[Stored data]

──────

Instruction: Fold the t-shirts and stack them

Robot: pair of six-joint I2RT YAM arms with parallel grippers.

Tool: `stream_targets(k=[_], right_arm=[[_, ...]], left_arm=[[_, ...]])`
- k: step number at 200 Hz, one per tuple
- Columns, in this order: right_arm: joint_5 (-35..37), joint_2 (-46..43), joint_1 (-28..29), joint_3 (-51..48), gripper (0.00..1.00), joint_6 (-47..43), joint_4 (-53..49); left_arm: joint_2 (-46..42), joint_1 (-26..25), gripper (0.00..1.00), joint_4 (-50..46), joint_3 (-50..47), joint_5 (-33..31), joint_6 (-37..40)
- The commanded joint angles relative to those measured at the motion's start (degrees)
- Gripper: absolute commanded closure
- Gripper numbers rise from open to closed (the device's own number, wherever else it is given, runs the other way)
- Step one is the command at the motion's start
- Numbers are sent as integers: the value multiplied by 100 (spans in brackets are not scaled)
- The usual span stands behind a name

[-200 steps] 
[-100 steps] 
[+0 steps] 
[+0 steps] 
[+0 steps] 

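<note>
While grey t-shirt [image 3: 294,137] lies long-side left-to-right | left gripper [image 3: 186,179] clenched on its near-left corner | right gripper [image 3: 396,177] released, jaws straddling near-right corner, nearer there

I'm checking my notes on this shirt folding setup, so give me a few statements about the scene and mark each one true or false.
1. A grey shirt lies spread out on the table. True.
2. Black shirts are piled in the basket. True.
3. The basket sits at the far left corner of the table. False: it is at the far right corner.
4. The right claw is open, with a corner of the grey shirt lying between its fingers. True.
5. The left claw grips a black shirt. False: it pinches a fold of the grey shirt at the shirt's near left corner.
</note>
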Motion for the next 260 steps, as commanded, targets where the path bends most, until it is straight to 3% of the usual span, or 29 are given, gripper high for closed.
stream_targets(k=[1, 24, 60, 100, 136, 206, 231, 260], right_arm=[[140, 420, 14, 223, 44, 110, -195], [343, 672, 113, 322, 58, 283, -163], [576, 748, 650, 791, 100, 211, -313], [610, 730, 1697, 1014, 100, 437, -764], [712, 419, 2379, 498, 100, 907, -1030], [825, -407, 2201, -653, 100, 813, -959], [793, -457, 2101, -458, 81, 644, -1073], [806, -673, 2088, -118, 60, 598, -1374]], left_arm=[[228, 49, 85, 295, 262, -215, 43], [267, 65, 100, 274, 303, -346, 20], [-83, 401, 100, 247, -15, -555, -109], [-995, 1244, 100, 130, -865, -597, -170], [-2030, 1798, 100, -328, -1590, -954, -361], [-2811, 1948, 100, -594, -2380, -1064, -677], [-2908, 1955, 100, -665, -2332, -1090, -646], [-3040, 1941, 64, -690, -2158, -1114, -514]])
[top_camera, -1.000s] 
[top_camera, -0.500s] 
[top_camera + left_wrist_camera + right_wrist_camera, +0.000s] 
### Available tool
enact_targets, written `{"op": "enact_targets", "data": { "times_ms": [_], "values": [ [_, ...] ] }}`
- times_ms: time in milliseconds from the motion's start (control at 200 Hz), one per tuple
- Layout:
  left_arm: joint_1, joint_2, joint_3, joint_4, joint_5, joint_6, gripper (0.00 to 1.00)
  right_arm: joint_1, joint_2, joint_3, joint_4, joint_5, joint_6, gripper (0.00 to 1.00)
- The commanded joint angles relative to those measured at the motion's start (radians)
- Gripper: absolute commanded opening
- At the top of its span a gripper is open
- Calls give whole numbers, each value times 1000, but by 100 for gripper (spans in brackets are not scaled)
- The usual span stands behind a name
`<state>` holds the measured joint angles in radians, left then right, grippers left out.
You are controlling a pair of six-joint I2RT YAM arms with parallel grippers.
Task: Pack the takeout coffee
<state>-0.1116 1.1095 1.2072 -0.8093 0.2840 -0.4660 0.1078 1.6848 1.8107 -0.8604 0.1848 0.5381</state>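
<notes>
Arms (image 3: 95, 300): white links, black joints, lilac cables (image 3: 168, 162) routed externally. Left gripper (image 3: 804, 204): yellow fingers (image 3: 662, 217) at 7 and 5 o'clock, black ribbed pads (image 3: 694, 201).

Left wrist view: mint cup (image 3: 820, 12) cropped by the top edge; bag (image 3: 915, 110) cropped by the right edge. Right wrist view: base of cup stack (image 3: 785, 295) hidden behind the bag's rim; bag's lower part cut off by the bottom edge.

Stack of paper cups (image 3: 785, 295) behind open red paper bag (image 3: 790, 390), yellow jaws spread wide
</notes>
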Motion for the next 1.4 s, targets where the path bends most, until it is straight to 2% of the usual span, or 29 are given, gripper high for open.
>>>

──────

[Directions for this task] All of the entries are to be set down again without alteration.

[Answer to the exercise]
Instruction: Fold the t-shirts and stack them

Robot: pair of six-joint I2RT YAM arms with parallel grippers.

Tool: `stream_targets(k=[_], right_arm=[[_, ...]], left_arm=[[_, ...]])`
- k: step number at 200 Hz, one per tuple
- Columns, in this order: right_arm: joint_5 (-35..37), joint_2 (-46..43), joint_1 (-28..29), joint_3 (-51..48), gripper (0.00..1.00), joint_6 (-47..43), joint_4 (-53..49); left_arm: joint_2 (-46..42), joint_1 (-26..25), gripper (0.00..1.00), joint_4 (-50..46), joint_3 (-50..47), joint_5 (-33..31), joint_6 (-37..40)
- The commanded joint angles relative to those measured at the motion's start (degrees)
- Gripper: absolute commanded closure
- Gripper numbers rise from open to closed (the device's own number, wherever else it is given, runs the other way)
- Step one is the command at the motion's start
- Numbers are sent as integers: the value multiplied by 100 (spans in brackets are not scaled)
- The usual span stands behind a name

[-200 steps] 
[-100 steps] 
[+0 steps] 
[+0 steps] 
[+0 steps] 

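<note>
While grey t-shirt [image 3: 294,137] lies long-side left-to-right | left gripper [image 3: 186,179] clenched on its near-left corner | right gripper [image 3: 396,177] released, jaws straddling near-right corner, nearer there

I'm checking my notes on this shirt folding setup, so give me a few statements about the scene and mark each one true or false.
1. A grey shirt lies spread out on the table. True.
2. Black shirts are piled in the basket. True.
3. The basket sits at the far left corner of the table. False: it is at the far right corner.
4. The right claw is open, with a corner of the grey shirt lying between its fingers. True.
5. The left claw grips a black shirt. False: it pinches a fold of the grey shirt at the shirt's near left corner.
</note>
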Motion for the next 260 steps, as commanded, targets where the path bends most, until it is straight to 3% of the usual span, or 29 are given, gripper high for closed.
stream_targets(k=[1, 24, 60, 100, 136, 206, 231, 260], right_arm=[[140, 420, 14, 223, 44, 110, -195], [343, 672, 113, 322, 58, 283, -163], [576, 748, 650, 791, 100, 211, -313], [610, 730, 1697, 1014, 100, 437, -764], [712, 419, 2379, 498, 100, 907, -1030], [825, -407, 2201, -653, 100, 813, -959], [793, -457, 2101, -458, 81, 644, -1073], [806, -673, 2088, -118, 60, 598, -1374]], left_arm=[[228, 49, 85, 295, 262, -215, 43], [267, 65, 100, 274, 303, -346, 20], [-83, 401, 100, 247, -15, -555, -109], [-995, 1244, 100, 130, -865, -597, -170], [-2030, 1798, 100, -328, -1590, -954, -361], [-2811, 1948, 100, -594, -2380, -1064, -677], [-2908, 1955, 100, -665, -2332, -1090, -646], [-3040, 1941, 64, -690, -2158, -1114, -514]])
[top_camera, -1.000s] 
[top_camera, -0.500s] 
[top_camera + left_wrist_camera + right_wrist_camera, +0.000s] 
### Available tool
enact_targets, written `{"op": "enact_targets", "data": { "times_ms": [_], "values": [ [_, ...] ] }}`
- times_ms: time in milliseconds from the motion's start (control at 200 Hz), one per tuple
- Layout:
  left_arm: joint_1, joint_2, joint_3, joint_4, joint_5, joint_6, gripper (0.00 to 1.00)
  right_arm: joint_1, joint_2, joint_3, joint_4, joint_5, joint_6, gripper (0.00 to 1.00)
- The commanded joint angles relative to those measured at the motion's start (radians)
- Gripper: absolute commanded opening
- At the top of its span a gripper is open
- Calls give whole numbers, each value times 1000, but by 100 for gripper (spans in brackets are not scaled)
- The usual span stands behind a name
`<state>` holds the measured joint angles in radians, left then right, grippers left out.
You are controlling a pair of six-joint I2RT YAM arms with parallel grippers.
Task: Pack the takeout coffee
<state>-0.1116 1.1095 1.2072 -0.8093 0.2840 -0.4660 0.1078 1.6848 1.8107 -0.8604 0.1848 0.5381</state>
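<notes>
Arms (image 3: 95, 300): white links, black joints, lilac cables (image 3: 168, 162) routed externally. Left gripper (image 3: 804, 204): yellow fingers (image 3: 662, 217) at 7 and 5 o'clock, black ribbed pads (image 3: 694, 201).

Left wrist view: mint cup (image 3: 820, 12) cropped by the top edge; bag (image 3: 915, 110) cropped by the right edge. Right wrist view: base of cup stack (image 3: 785, 295) hidden behind the bag's rim; bag's lower part cut off by the bottom edge.

Stack of paper cups (image 3: 785, 295) behind open red paper bag (image 3: 790, 390), yellow jaws spread wide
</notes>
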Motion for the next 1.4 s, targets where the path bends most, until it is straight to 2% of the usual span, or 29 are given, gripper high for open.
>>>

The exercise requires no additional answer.